Having spent years improving efficiency, they have become preoccupied with increasing sales. To do that, they need a clear description of where their business is headed; in other words, a strategy.
Gary Hamel is a prime beneficiary of the shift. For a decade until 1993, he taught strategy at the London Business School. In 1994, he and C K Prahalad published one of the best-known business books of the 1990s, Competing for the Future.
Hamel is now a guru. His price tag, according to one recent report, can run to $150,000 for two days' work.
Though Hamel still teaches at the London Business School, he moved back to California in 1993. "Silicon Valley", he says, "is a very good vantage point to see the future coming." He has also set up his own consulting company, Strategos.

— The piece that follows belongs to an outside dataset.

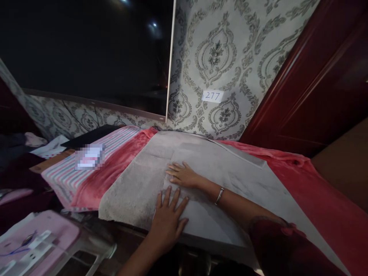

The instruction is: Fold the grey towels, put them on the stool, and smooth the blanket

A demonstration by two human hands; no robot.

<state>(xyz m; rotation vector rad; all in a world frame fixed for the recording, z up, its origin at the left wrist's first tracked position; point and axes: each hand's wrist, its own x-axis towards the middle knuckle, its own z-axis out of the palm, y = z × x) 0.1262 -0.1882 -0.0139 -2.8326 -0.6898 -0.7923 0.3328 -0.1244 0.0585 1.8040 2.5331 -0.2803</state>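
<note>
A grey fuzzy cloth [138, 184] lies spread over a red blanket [316, 199] on a table. My left hand [168, 218] rests flat on the near part of the grey cloth, fingers spread. Just beyond it, my right hand [184, 175] also lies flat and open on the cloth, fingers pointing left. A thin bracelet [219, 195] circles my right wrist, and a dark red sleeve [276, 245] covers that arm higher up.
A striped pink and grey cloth [71, 172] lies left of the red blanket. Behind stand a large dark screen [86, 50] and patterned wallpaper with a "277" label [212, 96]. A dark red wooden panel [316, 76] is at right, a pink plastic stool [43, 237] at lower left.
</note>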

As might be expected, Hamel makes grand claims for the strategic process. "New wealth creation", he says, "is almost always the result of industry revolution. That in turn is the result of strategic innovation. I am as convinced as I can be that the capacity for strategic innovation will be the next competitive edge for companies around the world."
In most industries in recent years, he says, most of the new wealth has been created by newcomers. "If you read about companies in the FT, you tend to see two kinds of stories: the revolutionaries who started with a clean sheet of paper, like Netscape or Ikea, and moribund companies like General Motors which are trying to catch up with someone else's future."
There is a snag. "We all know a strategy when we see one. We can look at Virgin Atlantic or Body Shop and say 'wasn't that a good idea'. In business schools, we pin those strategies to the wall like butterfly specimens and study them. But it's all after the fact."
In that respect, Hamel argues, the entire strategy industry is built on sand. "Companies don't produce strategies, just plans. No company will tell you its planning processes produce new wealth-creating strategies."
"The dirty little secret is that we don't have a theory of strategy creation. We don't know how it's done."
Logically enough, he has set himself to finding out. The issue is straightforward: how does a
company become an industry revolutionary?
At this point, Hamel slips into lecture mode. Think in terms of four rules, he says: the conditions that have to be created to improve the odds of a wealth-creating strategy.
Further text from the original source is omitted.